Media Releases and Statements > ‘Horrific but legal’ undercover footage from Sydney slaughterhouse released as NSW & Federal Govt seek to criminalise whistleblowing

‘Horrific but legal’ undercover footage from Sydney slaughterhouse released as NSW & Federal Govt seek to criminalise whistleblowing

Last updated Thu 29 Aug 2019, 10:40am

Animal rights organisations Aussie Farms and Animals Within have released new footage captured by a hidden body-worn camera at the Picton Meatworx (formerly Wollondilly Abattoir), a multi-species slaughterhouse south of Sydney, amid efforts by the NSW and Federal Governments to severely increase penalties for activists who expose animal cruelty.   

View the footage:
8 minute summary edit: https://www.aussiefarms.org.au/videos?id=yq7rtdnf07
25 minute full edit: https://www.aussiefarms.org.au/videos?id=pneynwbwc9 

The footage includes: the use of excruciating carbon dioxide gas chambers on pigs, goats and sheep; repeated failure of captive bolt stunning, with one pig shot eight times while screaming in pain; twisting and breaking of cows’ tails to force them to walk into the knockbox; animals regularly witnessing those before them being killed and consequently trying to escape. It was recorded by a university student undertaking a placement at the facility as part of their animal science degree.

Chris Delforce, Executive Director of Aussie Farms and director of Dominion: “This is some of the most damning Australian footage I’ve ever seen, and yet, it’s completely legal. There are very minimal laws in place to protect animals in facilities like these, which is the complete opposite to what most consumers are led to believe; while there’s a general offence for animal cruelty in the Prevention of Cruelty to Animals Act (POCTA) NSW, farms and slaughterhouses are exempt from this if they follow basic codes of practice which effectively legalise cruelty that regular citizens wouldn’t be able to get away with.”

“The code of practice relating to slaughterhouses is only a model code, intended as non-enforceable guidelines for states and territories to develop their own legislation, but 18 years later none have done so. Even if a company was found to be engaging in cruelty not permitted under the codes of practice, the maximum penalty under POCTA is $27,500. Meanwhile, the NSW government has introduced fines of up to $220,000 for individuals who trespass onto farms or slaughterhouses to expose cruelty, and are now seeking to add jail terms of up to 3 years. It’s almost beyond comprehension that the act of jumping a fence to merely film animal abuse is somehow considered worse than committing it.”

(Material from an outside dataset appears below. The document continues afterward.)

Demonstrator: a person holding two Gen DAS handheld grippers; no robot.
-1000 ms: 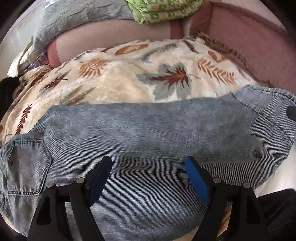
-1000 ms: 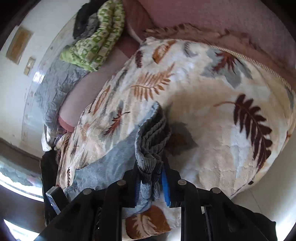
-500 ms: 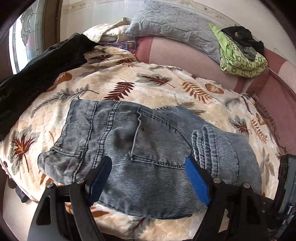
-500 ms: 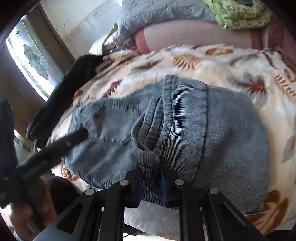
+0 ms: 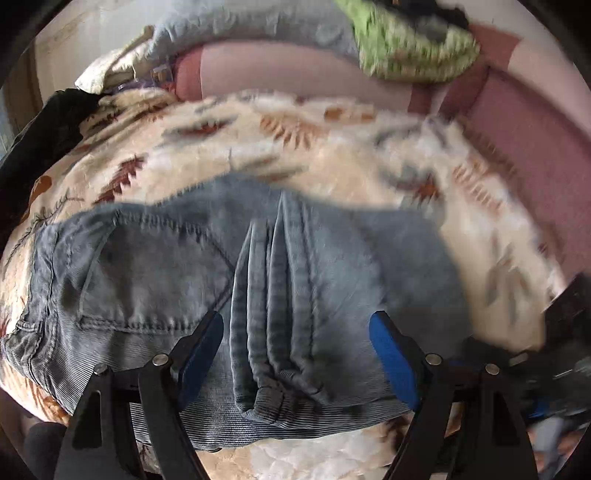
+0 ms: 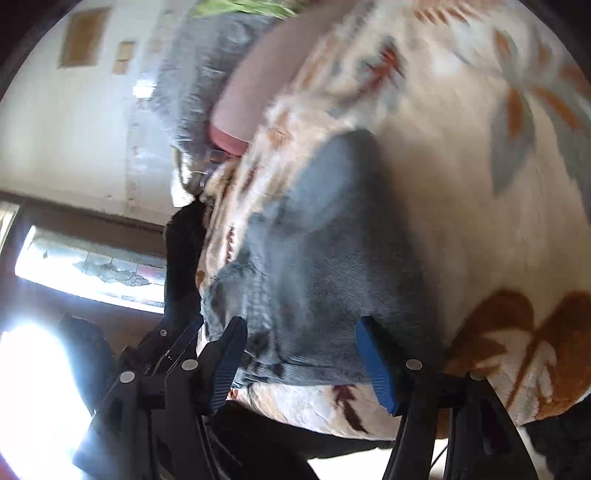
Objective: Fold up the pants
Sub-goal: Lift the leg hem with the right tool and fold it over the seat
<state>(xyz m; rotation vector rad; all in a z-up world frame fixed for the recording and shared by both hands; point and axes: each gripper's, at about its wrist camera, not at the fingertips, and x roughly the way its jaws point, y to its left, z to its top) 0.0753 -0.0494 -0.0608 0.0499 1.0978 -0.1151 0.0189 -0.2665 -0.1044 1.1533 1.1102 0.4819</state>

“However, this new footage was obtained not by trespass, and not in breach of any biosecurity protocols – so would not be covered by these new laws. If John Barilaro, Adam Marshall and their federal and interstate counterparts want to bring in ag-gag laws on behalf of the industry to stifle exposure of animal agriculture facilities, they’re going to have to start being honest about it and stop hiding behind these smokescreens, otherwise activists will continue to find ways to show the public the reality of what they’re being told is ‘humane’ and ‘ethical’.”